> [DATA]
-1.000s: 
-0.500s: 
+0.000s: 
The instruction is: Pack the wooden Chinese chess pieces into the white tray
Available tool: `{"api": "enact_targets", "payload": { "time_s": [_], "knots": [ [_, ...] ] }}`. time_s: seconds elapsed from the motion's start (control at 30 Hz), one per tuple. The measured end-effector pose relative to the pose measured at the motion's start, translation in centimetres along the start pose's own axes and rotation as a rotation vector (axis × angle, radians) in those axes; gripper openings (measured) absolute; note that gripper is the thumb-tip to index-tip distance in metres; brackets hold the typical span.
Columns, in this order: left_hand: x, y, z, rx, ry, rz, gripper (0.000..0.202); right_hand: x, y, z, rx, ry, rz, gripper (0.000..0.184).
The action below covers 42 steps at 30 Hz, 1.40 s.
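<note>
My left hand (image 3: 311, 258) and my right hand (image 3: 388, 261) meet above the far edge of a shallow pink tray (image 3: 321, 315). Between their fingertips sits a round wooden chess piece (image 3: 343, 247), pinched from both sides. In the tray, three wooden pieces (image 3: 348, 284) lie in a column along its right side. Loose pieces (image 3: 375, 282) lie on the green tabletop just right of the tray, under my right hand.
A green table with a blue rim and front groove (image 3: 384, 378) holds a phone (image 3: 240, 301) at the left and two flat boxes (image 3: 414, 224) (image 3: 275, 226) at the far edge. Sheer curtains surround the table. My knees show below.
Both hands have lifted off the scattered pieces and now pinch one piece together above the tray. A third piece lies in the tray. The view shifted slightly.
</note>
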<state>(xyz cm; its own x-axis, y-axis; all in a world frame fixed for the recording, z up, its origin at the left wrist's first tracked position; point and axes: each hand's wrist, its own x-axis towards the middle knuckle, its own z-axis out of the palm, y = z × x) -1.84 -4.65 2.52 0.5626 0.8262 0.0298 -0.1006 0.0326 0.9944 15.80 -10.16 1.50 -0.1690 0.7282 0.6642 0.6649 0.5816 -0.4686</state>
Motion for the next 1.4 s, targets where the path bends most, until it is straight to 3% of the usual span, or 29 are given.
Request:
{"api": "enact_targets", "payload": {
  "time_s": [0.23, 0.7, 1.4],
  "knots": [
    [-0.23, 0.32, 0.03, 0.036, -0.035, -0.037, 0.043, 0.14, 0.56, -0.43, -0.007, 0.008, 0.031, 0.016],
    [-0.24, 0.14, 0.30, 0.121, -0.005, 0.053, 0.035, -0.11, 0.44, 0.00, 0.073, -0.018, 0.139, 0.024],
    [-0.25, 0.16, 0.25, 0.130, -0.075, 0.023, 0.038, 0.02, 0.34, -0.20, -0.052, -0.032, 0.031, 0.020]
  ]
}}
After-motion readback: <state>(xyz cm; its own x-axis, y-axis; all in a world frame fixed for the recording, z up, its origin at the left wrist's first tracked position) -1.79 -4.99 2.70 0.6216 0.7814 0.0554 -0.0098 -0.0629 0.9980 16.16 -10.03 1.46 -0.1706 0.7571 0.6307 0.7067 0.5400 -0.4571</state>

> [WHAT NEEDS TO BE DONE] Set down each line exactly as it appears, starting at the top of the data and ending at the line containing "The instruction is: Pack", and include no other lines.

> [EXERCISE ANSWER]
-1.000s: 
-0.500s: 
+0.000s: 
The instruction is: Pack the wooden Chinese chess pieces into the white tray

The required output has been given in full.